Stored entries:
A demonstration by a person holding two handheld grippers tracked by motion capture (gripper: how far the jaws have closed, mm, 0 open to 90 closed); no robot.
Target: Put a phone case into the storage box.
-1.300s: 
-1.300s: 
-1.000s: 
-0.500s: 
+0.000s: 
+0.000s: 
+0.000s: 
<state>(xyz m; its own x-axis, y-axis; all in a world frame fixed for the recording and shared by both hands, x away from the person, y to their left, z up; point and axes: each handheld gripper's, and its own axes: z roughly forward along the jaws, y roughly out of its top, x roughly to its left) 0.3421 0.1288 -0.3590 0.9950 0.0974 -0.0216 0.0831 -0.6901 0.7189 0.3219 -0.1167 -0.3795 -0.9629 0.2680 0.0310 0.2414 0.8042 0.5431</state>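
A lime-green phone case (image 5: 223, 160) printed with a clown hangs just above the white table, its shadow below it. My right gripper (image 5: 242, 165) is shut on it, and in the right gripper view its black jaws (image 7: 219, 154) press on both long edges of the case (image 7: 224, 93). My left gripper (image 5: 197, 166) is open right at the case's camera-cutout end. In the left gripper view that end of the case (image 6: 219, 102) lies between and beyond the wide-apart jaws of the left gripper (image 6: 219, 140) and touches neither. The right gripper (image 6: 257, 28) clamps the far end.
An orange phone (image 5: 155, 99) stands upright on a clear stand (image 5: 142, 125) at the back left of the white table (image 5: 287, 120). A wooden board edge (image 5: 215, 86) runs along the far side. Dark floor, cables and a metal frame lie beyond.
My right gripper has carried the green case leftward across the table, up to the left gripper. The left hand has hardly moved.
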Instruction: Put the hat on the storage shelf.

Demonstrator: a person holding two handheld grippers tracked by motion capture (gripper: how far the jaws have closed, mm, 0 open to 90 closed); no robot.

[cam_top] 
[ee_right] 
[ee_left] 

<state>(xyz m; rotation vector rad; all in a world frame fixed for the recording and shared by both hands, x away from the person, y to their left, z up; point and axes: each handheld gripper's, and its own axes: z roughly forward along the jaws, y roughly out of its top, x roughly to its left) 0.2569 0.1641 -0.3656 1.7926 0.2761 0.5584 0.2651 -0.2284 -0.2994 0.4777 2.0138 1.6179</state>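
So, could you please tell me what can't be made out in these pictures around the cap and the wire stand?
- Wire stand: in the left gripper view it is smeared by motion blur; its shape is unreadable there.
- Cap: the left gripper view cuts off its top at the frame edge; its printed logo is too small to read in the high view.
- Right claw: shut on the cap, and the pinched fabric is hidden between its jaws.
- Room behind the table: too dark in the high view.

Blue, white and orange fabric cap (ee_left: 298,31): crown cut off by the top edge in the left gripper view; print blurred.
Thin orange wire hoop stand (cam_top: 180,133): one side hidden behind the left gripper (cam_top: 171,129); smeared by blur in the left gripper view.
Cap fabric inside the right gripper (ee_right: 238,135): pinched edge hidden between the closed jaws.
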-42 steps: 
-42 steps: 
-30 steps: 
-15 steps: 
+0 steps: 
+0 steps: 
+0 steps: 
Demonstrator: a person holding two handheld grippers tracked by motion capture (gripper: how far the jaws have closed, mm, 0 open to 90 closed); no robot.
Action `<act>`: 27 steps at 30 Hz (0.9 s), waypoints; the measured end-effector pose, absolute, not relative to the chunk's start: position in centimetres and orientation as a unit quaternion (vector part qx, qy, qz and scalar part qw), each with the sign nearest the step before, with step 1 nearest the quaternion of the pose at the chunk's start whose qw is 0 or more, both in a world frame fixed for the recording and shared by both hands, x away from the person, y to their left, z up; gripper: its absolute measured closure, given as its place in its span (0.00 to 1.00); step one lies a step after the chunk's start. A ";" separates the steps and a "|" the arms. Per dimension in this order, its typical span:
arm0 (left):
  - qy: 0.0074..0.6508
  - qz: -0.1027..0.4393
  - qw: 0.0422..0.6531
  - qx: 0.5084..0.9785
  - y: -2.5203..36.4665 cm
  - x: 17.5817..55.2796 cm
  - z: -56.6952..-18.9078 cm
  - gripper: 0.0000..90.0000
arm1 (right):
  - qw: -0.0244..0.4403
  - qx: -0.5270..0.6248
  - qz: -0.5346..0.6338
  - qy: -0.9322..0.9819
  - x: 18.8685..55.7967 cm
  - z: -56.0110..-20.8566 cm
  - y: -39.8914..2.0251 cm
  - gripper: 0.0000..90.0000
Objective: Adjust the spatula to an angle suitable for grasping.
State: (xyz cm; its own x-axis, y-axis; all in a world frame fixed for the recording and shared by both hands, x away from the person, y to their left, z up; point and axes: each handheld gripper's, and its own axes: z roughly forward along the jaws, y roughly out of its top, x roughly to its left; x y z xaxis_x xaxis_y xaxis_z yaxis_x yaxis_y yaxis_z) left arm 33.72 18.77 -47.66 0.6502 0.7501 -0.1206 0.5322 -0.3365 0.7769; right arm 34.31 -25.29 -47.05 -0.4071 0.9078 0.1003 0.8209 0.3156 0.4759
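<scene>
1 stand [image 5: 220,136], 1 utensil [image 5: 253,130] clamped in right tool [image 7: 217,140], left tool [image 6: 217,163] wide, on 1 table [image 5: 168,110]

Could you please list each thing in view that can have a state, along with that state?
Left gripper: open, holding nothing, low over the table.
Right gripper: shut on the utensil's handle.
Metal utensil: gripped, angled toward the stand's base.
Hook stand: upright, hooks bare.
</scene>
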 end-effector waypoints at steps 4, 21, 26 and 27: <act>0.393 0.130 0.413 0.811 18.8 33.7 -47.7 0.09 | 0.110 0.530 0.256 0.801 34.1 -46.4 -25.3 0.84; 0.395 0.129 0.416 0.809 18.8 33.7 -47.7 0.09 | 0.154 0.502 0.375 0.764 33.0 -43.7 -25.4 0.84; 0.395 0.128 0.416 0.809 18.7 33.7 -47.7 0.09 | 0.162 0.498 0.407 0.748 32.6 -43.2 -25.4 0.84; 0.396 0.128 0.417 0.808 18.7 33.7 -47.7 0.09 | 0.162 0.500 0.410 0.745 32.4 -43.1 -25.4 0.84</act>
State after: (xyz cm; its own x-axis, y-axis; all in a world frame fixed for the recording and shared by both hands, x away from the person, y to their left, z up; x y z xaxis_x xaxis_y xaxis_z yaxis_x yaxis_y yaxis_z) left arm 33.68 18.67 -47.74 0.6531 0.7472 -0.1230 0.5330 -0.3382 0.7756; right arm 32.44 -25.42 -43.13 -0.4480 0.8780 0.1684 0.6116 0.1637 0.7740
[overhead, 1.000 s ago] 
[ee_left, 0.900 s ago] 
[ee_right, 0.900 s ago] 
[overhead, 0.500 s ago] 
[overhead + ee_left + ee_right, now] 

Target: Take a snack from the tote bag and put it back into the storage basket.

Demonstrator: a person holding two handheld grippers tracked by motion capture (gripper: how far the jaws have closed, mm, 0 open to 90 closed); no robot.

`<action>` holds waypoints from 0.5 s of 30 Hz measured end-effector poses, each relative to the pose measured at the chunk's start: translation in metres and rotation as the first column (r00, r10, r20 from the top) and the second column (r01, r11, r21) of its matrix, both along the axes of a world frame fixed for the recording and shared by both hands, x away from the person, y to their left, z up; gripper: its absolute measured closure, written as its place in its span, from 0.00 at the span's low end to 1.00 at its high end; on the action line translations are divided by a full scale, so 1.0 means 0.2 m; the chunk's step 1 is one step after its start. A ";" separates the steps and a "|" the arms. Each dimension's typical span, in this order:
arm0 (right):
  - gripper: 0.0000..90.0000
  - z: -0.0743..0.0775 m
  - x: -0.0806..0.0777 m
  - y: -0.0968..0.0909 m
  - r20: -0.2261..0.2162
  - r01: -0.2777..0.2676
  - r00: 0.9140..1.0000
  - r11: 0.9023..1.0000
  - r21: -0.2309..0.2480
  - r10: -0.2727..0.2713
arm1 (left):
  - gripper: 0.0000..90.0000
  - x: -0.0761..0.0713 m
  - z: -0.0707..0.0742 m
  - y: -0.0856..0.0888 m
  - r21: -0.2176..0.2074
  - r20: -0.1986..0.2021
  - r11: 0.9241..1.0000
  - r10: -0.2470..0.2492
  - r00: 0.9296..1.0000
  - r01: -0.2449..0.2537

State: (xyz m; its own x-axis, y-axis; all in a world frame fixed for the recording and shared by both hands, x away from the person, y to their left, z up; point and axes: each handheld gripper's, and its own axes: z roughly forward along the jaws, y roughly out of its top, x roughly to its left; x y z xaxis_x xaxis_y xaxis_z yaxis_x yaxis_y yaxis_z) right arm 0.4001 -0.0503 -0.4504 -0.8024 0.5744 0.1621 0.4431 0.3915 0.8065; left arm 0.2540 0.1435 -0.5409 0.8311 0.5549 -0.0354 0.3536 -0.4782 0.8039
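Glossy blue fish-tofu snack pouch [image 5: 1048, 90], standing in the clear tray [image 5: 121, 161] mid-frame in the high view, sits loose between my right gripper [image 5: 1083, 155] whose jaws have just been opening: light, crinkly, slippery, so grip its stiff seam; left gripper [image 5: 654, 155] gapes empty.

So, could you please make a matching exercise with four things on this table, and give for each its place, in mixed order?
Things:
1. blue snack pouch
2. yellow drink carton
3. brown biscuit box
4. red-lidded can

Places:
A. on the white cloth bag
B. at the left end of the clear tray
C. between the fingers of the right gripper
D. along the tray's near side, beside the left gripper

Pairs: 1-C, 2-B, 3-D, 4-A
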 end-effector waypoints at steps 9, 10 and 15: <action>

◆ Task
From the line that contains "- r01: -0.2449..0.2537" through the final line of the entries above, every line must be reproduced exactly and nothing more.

◆ Output below
  - r01: -0.2449..0.2537

State: (xyz m; its own x-axis, y-axis; all in a world frame fixed for the recording and shared by both hands, x away from the person, y to their left, z up; point and axes: each handheld gripper's, and its own axes: z roughly forward along the jaws, y roughly out of its top, x roughly to its left; x y z xaxis_x xaxis_y xaxis_z yaxis_x yaxis_y yaxis_z) right arm 0.4001 -0.0503 -0.4504 -0.8024 0.5744 0.1621 0.4431 0.3915 0.8065; left arm 0.2540 0.1435 -0.5409 0.8311 0.5549 -0.0354 0.3536 -0.4782 0.8039
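Glossy blue fish-tofu snack pouch [image 5: 1048, 90], standing in the clear tray [image 5: 121, 161] mid-frame in the high view, sits loose between my right gripper [image 5: 1083, 155] whose jaws have just been opening: light, crinkly, slippery, so grip its stiff seam; left gripper [image 5: 654, 155] gapes empty.

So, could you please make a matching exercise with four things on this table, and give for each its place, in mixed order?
Things:
1. blue snack pouch
2. yellow drink carton
3. brown biscuit box
4. red-lidded can

Places:
A. on the white cloth bag
B. at the left end of the clear tray
C. between the fingers of the right gripper
D. along the tray's near side, beside the left gripper

Pairs: 1-C, 2-B, 3-D, 4-A
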 end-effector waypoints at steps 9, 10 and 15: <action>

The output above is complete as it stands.